Hannah's approach to grief focuses on creating a space where you are met with deep care, compassion, and understanding as you express the full depth and complexity of your loss. Although death and change are a natural part of life, most of us are never truly taught how to navigate the transformative - and sometimes traumatizing - experience of losing someone significant. Instead, we encounter messages about “moving on” or “getting over it,” often long before we feel ready. This pressure can create profound isolation, frustration, and a sense of being unmoored from the world around us.
Grief is not a problem to be solved; it is a story to be witnessed.
In Hannah's grief work, she focuses on normalization, ritual building, narrative and storytelling practices, somatic processing, validation, meaning-making, and strengthening your capacity to live alongside your loss. While your person may no longer be physically present, the bond you share does not disappear. Together, you can explore that ongoing connection and create individualized rituals that support both your healing and the continuing relationship you hold with your loved one.
Grief can touch every layer of our lives - our identities, bodies, relationships, and sense of belonging. Hannah's role is to walk with you through this terrain: to offer grounding when everything feels unsteady, to help you name what hurts, and to support you in reclaiming a sense of agency and connection in your life moving forward. Whether your grief is fresh or decades old, complicated or quiet, welcome or unexpected, you do not have to carry it alone.
If you feel ready, Hannah would be honoured to walk with you through this part of your story and support you in finding meaning, steadiness, and possibility in the midst of profound change.

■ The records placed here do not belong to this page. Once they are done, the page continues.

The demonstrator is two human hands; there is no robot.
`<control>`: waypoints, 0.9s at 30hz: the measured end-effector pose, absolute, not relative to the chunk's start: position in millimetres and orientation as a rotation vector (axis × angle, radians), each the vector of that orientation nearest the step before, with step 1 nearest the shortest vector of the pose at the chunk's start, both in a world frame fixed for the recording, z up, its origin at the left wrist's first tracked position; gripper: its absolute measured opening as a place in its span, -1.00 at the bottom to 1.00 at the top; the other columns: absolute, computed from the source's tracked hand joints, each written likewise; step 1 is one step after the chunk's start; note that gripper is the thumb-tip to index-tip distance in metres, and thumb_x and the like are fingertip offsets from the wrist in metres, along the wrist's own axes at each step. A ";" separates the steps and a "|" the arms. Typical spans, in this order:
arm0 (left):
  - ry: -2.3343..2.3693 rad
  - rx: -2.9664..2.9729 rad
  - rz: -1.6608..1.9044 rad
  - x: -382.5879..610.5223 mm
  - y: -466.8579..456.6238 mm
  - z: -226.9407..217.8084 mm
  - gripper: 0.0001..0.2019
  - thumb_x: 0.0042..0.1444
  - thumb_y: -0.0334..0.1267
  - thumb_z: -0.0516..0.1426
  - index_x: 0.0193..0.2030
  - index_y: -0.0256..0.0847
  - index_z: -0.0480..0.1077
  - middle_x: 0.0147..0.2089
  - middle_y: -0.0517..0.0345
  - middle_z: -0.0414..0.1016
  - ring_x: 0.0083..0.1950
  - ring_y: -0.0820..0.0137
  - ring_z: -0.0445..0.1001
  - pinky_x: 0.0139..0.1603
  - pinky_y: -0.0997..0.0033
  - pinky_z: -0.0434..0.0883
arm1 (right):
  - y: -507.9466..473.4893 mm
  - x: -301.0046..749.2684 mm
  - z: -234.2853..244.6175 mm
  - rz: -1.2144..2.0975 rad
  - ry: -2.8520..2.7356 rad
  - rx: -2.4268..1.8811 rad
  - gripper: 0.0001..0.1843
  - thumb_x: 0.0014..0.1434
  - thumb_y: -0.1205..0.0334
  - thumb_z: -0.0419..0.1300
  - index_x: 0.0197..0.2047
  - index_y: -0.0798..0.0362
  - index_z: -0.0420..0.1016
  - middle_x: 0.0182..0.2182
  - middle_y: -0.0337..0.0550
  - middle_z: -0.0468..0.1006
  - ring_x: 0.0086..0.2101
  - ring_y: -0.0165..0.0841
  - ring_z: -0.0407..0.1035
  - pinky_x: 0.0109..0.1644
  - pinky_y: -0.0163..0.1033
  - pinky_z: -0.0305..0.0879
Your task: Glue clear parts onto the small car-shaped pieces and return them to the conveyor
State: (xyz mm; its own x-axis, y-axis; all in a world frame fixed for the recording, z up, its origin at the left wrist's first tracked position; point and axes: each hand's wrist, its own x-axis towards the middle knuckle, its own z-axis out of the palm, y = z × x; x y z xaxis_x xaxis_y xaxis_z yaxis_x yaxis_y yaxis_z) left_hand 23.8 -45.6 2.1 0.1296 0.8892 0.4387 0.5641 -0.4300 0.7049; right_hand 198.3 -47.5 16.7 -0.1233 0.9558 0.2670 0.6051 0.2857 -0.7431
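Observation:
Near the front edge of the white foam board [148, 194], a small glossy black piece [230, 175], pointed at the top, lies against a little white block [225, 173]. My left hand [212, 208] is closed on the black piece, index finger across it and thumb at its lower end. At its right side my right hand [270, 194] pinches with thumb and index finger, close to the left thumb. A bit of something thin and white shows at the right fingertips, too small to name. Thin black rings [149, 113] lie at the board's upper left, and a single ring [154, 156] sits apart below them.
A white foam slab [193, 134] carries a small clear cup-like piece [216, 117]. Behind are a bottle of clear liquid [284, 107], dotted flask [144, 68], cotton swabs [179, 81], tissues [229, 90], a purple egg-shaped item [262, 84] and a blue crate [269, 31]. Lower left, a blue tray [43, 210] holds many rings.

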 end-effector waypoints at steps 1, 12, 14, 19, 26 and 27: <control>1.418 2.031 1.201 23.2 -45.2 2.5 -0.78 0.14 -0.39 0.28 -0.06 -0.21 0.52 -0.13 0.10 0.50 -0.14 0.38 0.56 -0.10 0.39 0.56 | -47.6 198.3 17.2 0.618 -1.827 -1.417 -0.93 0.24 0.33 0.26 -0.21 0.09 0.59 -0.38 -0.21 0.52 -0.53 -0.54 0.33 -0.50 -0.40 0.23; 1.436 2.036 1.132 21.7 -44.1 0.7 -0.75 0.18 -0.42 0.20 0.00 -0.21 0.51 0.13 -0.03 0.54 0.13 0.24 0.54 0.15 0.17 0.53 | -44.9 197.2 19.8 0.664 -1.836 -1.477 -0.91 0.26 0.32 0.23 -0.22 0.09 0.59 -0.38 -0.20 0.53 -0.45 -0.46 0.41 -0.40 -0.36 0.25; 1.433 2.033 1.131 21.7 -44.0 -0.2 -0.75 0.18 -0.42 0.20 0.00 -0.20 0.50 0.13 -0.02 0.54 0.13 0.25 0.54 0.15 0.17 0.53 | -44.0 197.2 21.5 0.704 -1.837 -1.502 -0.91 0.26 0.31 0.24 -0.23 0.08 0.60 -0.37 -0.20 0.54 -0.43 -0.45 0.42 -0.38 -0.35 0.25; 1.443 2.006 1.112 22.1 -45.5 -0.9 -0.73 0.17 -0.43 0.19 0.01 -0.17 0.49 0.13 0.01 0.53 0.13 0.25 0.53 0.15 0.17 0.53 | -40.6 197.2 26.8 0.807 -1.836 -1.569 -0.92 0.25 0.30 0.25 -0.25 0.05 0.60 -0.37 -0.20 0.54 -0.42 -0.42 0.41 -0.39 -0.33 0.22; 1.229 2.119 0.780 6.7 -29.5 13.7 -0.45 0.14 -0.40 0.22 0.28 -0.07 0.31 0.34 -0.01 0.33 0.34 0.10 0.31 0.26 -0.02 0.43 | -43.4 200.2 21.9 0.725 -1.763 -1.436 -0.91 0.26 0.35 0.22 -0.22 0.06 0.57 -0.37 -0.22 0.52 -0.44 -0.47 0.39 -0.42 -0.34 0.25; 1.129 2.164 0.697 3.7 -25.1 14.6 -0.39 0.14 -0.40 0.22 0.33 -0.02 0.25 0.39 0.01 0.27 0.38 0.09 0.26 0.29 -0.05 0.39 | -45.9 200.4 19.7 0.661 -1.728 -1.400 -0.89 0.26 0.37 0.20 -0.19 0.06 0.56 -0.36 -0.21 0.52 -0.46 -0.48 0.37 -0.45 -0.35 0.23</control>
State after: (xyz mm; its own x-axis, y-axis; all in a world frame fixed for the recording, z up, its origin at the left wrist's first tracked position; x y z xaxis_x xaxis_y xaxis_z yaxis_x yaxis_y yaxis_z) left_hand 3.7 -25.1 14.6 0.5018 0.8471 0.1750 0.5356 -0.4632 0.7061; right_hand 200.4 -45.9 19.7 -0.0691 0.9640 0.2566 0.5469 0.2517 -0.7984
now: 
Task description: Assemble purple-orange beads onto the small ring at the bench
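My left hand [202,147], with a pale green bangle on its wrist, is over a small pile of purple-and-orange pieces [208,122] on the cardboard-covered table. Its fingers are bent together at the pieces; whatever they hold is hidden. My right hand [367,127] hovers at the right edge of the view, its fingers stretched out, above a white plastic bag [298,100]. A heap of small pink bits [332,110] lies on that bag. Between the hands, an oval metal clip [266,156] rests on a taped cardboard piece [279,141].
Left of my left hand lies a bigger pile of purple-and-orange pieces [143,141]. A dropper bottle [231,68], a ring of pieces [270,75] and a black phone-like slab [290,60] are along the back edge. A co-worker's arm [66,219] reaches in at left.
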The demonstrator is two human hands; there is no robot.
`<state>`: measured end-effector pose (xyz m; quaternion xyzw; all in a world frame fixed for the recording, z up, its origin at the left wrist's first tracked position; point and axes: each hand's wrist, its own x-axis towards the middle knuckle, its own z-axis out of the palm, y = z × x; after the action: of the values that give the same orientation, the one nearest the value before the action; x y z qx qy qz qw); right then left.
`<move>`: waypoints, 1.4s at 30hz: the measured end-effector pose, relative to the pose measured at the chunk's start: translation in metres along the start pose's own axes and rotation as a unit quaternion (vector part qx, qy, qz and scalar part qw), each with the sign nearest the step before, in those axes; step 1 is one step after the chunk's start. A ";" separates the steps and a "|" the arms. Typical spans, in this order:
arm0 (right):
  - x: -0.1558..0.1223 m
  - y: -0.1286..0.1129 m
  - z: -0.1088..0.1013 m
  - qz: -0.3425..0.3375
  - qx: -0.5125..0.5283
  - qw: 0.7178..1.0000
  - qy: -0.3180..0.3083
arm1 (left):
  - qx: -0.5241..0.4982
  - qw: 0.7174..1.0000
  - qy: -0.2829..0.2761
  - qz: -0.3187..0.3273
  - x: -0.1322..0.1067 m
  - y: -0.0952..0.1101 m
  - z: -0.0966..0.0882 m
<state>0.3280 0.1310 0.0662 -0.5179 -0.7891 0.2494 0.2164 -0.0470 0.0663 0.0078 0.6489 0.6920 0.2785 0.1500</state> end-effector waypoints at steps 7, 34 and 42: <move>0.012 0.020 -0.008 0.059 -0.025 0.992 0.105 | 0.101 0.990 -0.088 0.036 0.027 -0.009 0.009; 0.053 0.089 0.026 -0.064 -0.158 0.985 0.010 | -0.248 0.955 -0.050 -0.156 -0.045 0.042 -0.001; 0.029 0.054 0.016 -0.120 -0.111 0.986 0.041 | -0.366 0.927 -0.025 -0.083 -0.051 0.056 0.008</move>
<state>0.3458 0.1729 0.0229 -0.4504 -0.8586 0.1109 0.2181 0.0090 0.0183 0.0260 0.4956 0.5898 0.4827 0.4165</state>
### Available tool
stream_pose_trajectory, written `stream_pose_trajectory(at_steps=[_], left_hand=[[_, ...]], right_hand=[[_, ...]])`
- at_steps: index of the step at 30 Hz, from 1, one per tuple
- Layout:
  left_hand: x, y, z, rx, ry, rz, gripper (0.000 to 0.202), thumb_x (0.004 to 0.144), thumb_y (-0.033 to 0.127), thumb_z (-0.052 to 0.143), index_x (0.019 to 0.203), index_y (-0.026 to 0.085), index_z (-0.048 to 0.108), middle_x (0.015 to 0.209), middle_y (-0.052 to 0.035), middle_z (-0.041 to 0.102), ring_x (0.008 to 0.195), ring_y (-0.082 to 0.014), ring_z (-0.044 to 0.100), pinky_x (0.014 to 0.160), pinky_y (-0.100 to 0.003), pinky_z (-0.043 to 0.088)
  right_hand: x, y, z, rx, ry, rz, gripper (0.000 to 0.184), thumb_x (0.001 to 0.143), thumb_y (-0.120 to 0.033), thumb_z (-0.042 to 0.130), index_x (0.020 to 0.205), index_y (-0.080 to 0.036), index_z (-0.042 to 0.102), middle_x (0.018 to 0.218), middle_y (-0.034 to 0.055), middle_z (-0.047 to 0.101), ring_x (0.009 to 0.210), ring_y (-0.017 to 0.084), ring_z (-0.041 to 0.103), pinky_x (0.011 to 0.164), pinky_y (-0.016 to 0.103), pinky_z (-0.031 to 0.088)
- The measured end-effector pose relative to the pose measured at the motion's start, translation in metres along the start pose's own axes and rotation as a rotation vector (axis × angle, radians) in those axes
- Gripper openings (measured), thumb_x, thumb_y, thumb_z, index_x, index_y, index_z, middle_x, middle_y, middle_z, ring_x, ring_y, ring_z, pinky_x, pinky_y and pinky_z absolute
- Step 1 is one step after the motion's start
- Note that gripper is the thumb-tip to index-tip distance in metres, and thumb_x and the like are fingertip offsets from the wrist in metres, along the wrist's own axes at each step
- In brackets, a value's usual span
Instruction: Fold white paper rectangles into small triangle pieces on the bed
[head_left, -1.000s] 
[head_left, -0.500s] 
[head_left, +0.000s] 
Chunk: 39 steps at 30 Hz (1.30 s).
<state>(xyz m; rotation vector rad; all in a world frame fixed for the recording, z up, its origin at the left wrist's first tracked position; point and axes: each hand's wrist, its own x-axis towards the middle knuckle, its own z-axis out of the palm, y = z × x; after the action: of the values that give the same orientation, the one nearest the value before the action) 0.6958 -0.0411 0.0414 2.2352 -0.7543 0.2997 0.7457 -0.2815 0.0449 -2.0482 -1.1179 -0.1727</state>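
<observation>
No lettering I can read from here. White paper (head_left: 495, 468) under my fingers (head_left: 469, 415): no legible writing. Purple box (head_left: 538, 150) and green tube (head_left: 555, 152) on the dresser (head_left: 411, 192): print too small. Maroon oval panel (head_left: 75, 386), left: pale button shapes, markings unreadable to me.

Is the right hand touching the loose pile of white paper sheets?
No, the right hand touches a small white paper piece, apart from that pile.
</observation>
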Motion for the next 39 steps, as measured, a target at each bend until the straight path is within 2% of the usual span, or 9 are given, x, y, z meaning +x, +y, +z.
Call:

Sometimes a person knows something feels off, but finding the words to explain it can feel impossible. Emotions become heavy, patterns feel hard to break, and even simple decisions can start to feel overwhelming. Many people begin to lose touch with their inner voice, their confidence, and the relationships that matter most.
You might not know what you need, but you know you need something. Anything.
Hannah offers therapeutic support that helps clients reconnect with their feelings and strengthen their sense of self. As a Montréal and Montérégie social worker, she creates a warm, grounded space where clients feel seen, understood, and supported as they explore the roots of their emotional challenges. Through reflective conversation and a deeply relational approach, Hannah helps clients slow down, make meaning of their experiences, and move toward choices that reflect their values and authentic identity. She is not afraid of the dark twisty parts that dance in each of us, and welcomes whatever you bring to her with curiosity and non-judgement.
In her work, Hannah supports clients in developing connection-focused boundaries, navigating conflict, improving communication, and building self-trust. She often works with individuals who experience anxiety, self-doubt, impulsivity, people-pleasing, perfectionism, or a lingering sense of being disconnected from themselves. Her practice integrates mind-body awareness, grounding strategies, and mindfulness-based techniques to foster emotional clarity and resilience.
Whether someone is looking to improve their relationships, deepen their self-understanding, or create meaningful change in their daily life, Hannah offers compassionate therapeutic guidance rooted in collaboration and respect. Her goal is to help clients rediscover their inner steadiness and move through the world with a stronger sense of connection, confidence, and care. She is well-versed in concepts of intergenerational trauma and confusion patterns.
For the caregivers and the " burnouts ":
The world turns because of people who give care, provide help, and support those around them.
Caregivers, frontline workers, adult children supporting aging parents, and those who have always “held it together” for others often do so without recognition or support. Over time, the emotional weight behind that brave face can become too heavy, leaving you overwhelmed, exhausted, or unsure how to cope with everything you are carrying.
Hannah understands the complex realities of caregiving. She supports people who suddenly find themselves navigating role reversals with parents, caring for loved ones with dementia or chronic illness, or managing responsibilities that feel impossible to balance. These experiences are often endured in silence, and many caregivers do not seek help until they have reached a breaking point.
Hannah’s coaching & therapeutic approach creates a space where the caregivers themselves can receive care. Her work includes skill-building, psychoeducation, emotional support, and compassionate guidance to help you understand your own needs and regain a sense of stability. She focuses on reducing shame, challenging stigma, and offering a non-judgmental environment where helpers can talk openly about their struggles and explore sustainable ways to move forward.
Whether you are feeling overwhelmed, disconnected, or simply unsure how to keep going, Hannah provides supportive, client-centered therapy to help you anchor yourself, strengthen your emotional resilience, and reconnect with your sense of self.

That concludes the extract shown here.